Exercise aim:
Restate word for word the entries below, starting with the line with "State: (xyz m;" and continuing through the line with "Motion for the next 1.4". Include both of those lines and no others.

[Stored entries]
———

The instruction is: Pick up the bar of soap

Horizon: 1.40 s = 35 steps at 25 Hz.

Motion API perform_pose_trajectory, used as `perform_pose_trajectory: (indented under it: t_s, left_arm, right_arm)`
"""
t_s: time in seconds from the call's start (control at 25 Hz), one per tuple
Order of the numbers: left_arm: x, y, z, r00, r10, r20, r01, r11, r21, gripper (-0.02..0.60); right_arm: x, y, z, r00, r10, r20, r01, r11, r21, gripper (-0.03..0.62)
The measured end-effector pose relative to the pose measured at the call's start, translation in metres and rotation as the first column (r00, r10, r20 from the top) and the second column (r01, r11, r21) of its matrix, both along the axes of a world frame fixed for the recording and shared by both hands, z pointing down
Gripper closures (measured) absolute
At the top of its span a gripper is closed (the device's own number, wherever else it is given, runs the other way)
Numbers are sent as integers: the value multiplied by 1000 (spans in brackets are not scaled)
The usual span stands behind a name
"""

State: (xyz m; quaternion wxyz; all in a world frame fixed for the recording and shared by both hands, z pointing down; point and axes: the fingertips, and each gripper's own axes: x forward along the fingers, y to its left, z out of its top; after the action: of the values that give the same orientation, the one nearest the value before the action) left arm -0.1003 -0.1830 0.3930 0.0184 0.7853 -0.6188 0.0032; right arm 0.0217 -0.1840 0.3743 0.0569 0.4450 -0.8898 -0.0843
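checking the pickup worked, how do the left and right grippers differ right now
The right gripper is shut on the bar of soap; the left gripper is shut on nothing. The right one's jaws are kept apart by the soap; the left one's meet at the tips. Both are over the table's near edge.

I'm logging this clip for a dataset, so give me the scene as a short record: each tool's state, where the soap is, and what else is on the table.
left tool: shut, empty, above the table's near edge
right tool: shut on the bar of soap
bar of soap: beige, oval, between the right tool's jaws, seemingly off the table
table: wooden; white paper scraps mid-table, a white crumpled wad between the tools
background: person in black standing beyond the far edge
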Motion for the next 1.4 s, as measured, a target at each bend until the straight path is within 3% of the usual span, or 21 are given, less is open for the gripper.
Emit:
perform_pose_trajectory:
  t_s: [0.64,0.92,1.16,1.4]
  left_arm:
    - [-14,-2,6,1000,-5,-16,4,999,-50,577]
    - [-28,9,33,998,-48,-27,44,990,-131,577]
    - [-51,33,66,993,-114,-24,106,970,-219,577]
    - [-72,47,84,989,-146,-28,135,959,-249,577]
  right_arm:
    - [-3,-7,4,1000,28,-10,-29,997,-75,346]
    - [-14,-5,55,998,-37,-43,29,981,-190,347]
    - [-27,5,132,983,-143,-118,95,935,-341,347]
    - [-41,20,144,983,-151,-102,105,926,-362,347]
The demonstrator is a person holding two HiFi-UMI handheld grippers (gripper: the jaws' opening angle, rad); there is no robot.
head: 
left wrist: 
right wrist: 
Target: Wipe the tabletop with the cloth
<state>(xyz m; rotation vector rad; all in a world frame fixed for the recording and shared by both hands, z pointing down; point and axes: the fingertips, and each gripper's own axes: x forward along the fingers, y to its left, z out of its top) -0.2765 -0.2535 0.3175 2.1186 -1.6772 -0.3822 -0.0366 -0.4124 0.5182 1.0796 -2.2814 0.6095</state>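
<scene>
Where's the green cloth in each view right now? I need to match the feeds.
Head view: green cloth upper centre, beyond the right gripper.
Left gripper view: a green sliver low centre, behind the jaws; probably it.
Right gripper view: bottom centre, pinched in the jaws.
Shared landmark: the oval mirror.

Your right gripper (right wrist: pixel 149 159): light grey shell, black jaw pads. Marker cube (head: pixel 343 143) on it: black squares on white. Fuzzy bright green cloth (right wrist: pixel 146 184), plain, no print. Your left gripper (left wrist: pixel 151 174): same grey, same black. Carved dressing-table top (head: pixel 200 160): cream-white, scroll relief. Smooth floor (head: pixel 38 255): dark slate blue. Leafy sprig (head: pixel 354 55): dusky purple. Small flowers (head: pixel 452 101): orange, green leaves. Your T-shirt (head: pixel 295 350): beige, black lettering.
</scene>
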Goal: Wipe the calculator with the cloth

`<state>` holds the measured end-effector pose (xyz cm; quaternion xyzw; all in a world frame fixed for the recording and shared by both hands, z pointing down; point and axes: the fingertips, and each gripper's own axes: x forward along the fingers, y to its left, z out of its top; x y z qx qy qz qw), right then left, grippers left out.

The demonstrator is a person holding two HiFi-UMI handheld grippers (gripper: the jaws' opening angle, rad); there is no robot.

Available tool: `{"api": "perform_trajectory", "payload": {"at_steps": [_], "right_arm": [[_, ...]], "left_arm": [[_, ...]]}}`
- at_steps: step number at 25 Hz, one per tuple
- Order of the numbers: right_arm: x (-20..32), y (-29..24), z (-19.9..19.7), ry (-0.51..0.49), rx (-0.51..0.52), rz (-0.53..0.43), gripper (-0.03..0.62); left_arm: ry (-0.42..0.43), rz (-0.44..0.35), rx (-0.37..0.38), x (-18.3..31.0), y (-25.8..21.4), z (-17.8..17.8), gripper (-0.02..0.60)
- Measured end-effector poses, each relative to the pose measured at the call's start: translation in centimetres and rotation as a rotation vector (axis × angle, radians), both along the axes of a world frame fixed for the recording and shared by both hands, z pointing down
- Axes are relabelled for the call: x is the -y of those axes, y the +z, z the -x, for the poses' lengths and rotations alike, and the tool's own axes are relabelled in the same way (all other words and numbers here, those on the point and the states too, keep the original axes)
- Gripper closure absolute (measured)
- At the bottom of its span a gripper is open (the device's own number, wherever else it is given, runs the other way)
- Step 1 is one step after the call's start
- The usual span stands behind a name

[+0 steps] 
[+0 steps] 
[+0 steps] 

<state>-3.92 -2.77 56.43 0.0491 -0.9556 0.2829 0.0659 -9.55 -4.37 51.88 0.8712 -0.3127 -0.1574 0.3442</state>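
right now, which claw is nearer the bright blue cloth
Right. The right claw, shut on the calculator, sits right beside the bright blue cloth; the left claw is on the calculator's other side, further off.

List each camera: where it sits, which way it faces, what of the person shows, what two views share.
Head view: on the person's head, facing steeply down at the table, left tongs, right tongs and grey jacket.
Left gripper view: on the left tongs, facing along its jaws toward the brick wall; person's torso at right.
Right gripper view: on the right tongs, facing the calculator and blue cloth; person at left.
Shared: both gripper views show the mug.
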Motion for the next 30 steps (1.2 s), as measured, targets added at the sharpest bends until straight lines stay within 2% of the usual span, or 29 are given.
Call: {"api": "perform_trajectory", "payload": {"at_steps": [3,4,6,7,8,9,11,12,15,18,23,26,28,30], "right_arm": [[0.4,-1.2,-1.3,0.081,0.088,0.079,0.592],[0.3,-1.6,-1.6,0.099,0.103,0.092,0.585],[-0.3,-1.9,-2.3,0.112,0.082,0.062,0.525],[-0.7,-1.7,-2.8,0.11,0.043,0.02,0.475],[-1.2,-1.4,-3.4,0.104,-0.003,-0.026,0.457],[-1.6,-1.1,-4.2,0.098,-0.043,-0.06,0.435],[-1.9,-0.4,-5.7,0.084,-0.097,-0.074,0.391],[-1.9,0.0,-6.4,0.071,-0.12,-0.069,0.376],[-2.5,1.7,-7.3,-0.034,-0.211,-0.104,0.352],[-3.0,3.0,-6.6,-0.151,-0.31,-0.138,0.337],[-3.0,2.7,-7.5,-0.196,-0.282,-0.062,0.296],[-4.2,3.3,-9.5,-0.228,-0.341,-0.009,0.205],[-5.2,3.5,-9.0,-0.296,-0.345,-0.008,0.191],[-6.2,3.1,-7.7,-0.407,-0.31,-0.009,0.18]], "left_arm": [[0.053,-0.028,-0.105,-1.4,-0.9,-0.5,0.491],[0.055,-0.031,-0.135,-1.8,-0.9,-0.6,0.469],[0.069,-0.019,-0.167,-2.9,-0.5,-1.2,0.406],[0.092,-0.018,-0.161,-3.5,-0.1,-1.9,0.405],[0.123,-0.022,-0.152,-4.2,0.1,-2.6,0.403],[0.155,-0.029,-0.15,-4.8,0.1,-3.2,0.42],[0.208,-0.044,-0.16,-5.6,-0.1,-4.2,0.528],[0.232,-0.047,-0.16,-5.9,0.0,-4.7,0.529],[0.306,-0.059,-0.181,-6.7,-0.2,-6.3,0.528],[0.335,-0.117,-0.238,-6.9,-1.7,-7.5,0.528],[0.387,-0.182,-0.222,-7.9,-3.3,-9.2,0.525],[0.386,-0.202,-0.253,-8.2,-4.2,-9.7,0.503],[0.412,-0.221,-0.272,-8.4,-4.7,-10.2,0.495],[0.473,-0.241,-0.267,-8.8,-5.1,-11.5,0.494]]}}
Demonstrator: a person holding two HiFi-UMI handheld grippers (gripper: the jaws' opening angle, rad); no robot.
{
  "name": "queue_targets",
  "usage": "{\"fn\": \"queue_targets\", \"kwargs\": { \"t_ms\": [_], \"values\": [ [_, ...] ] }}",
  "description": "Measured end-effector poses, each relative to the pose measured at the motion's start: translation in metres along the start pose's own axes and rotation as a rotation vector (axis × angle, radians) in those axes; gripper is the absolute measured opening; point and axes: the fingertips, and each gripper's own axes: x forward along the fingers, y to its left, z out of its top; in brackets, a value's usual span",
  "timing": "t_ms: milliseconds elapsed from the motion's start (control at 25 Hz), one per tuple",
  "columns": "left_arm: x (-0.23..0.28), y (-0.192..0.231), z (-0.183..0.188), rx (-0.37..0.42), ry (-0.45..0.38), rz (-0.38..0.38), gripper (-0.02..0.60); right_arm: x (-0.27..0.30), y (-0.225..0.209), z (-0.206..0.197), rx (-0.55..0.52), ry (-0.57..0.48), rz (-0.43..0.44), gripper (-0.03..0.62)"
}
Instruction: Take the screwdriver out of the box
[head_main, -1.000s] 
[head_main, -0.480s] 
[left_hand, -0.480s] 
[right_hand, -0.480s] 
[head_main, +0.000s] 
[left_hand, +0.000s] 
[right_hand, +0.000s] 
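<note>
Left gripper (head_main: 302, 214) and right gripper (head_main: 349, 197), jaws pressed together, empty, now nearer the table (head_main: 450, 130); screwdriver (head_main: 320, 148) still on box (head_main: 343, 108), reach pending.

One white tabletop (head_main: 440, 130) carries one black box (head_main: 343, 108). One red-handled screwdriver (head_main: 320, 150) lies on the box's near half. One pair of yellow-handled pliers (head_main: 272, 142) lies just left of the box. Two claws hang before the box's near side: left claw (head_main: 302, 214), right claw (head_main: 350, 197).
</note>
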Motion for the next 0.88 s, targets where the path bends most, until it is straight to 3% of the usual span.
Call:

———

Exercise output:
State: (xyz m; quaternion wxyz; all in a world frame fixed for the recording and shared by both hands, z pointing down; point and axes: the fingertips, and each gripper's own axes: x forward along the fingers, y to its left, z out of its top; after the action: of the values that give the same orientation, the one nearest the value before the action) left arm -0.1003 -0.1830 0.3930 0.0184 0.7853 -0.6188 0.0032; right arm 0.0217 -0.1840 0.3743 0.0569 0.4450 -0.8898 -0.0843
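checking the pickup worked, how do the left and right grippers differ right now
The right gripper is shut on the bar of soap; the left gripper is shut on nothing. The right one's jaws are kept apart by the soap; the left one's meet at the tips. Both are over the table's near edge.

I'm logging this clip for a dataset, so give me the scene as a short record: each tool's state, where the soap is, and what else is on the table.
left tool: shut, empty, above the table's near edge
right tool: shut on the bar of soap
bar of soap: beige, oval, between the right tool's jaws, seemingly off the table
table: wooden; white paper scraps mid-table, a white crumpled wad between the tools
background: person in black standing beyond the far edge
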Motion for the next 1.4 s, as measured, a target at each bend until the straight path is within 3% of the usual span, or 21 are given, less is open for the gripper.

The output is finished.